As coisas que promovem ou favorecem este desejo original do homem despertam nele laetitia (alegria), enquanto as que o cerceiam ou abstaculam produzem nele tristitia (tristeza). Outras variantes desta tendência ou instinto são o amor e o ódio. Como o homem ama aquilo que lhe causa alegria e odeia aquilo que contraria a sua possibilidade de ser, Espinosa define o amor como alegria acompanhada da ideia de uma causa externa e o ódio como tristeza acompanhada também da ideia de uma causa extrínseca. A tendência ou instinto do homem choca constantemente com o mundo. Deste choque resulta um movimento flutuante da alma (fluctuatio animi) entre a alegria e a tristeza.
Para Espinosa a plenitude e a pluriformidade da vida afectiva do homem derivam dos elementos básicos descritos. Os afectos não são algo de exclusivamente interno, como um sentimento violento, mas a relação que o homem tem com o mundo. Alegria e tristeza, amor e ódio são, antropologicamente falando, experiências do ser. Mediante estas experiências o homem tem acesso, dentro de si mesmo, à natureza. Mas, ao mesmo tempo, a alegria e o ódio constituem a vibração ou sintonização do homem com o todo, que sente como uma modificação da natureza.
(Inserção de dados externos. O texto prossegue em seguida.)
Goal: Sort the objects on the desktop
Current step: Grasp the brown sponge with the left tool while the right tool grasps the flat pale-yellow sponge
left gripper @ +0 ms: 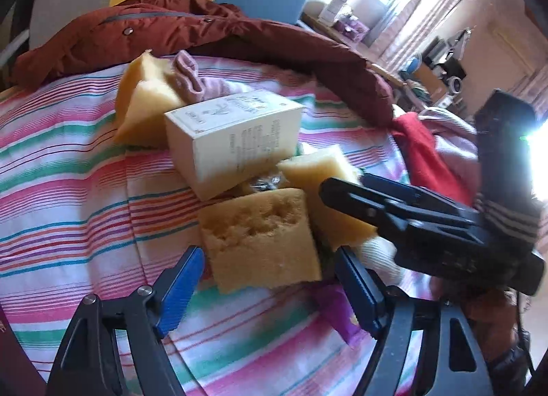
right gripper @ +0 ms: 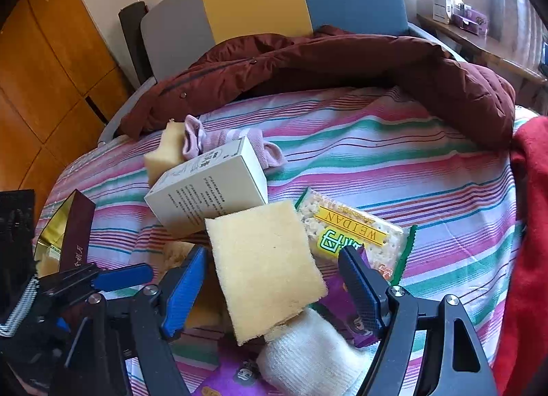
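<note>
My left hand-held gripper (left gripper: 267, 288) is spread wide, the pitted sponge (left gripper: 260, 238) between its blue pads without contact. Behind it lies the white carton (left gripper: 233, 139) (printed side up), mid-way across the striped bedsheet (left gripper: 68, 173), leaning on another sponge (left gripper: 144, 101). My right hand-held gripper (right gripper: 272, 288) also gapes, the smooth sponge (right gripper: 267, 265) between its fingers, overlapping the cracker packet (right gripper: 356, 231). A maroon jacket (right gripper: 342, 63) lines the far edge.

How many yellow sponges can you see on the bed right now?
3. A pitted sponge lies between the open left gripper fingers, a smooth sponge between the right gripper fingers, a far sponge behind the white box. Clutter may hide more.
</note>
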Demonstrator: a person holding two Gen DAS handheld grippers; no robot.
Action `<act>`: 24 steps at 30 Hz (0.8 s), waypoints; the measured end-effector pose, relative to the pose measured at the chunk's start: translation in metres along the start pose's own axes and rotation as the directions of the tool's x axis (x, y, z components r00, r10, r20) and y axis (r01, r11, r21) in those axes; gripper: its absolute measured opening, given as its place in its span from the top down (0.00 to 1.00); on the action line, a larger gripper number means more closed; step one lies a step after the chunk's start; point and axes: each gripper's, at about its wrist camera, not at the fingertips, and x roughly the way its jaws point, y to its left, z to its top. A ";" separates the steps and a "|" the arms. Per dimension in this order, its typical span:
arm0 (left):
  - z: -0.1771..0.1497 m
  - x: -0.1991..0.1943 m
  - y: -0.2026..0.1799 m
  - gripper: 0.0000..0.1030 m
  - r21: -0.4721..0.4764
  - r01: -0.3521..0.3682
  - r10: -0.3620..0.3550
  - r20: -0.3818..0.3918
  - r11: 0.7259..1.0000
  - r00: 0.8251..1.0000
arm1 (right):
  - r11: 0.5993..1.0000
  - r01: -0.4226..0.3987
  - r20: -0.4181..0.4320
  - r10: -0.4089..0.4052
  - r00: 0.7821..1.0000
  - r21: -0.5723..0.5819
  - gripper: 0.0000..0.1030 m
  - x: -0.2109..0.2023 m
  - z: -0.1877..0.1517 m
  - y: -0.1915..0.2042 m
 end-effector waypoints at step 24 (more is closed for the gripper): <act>-0.041 -0.094 0.019 0.45 0.014 -0.104 0.100 0.158 0.994 0.982 | 0.993 -0.002 0.015 0.004 1.000 -0.117 0.45 -0.003 -0.006 0.021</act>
As modificações da vida afectiva representam assim variações do amor e do ódio. Estes são causados no homem pela pluriformidade das coisas com as quais ele entra em contacto. Espinosa apresenta uma teoria da libido que poder servir de fundamentação ontológica à teoria dos instintos de Freud. Mas a sua concepção da libido não é psicológica, mas sim ontológica. Considerada como um tipo especial de afecto, a libido é definida como cupidez e amor com vista à união do corpo. Como constitui um modo da natureza se manifestar no homem, a libido só pode ser dominada através da compreensão interna do conjunto da natureza durante a qual o homem entra numa sintonia tal com a totalidade que se sente carregado por ela. O caminho da cura leva-o a um aumento de alegria até chegar à beatitude ou felicidade (beatitudo). O homem desfruta desta beatitude, não porque domina a sua libido, mas porque, sendo capaz de dominar a libido, desfruta da felicidade de contemplar a si mesmo como natureza e, deste modo, contemplar a natureza na sua totalidade.
LEIBNIZ. A teoria do homem de Leibniz pode ser caracterizada por uma «perspectividade» multi-relacionada. A sua tese fundamental é a de que o homem é um espelho do mundo. O homem relaciona-se no que faz, pensa, representa ou percebe com o mundo. Mas o mundo revela-se a cada homem numa perspectiva diferente. Esta perspectiva resulta do facto da totalidade do ser se revelar a cada pessoa em função do lugar que ocupa no mundo. Pelo simples facto da sua percepção, cada pessoa é o ponto central de perspectiva do seu mundo: o que ela percepciona, percepciona-o em função do seu lugar no seio da realidade. O mundo que se apresenta está orientado para cada pessoa. Deste modo, cada um é uma representação do todo e a sua individualidade é caracterizada pelo seu ângulo específico de visão da totalidade. Embora cada indivíduo veja o mundo em função do lugar que ocupa no mundo, sabe que não é só ele que é o ponto de referência do seu mundo, visto que cada um dos outros indivíduos com quem vive também é ponto central de perspectiva do seu mundo. Por conseguinte, cada um dos outros aparece na nossa consciência como um espelho do universo.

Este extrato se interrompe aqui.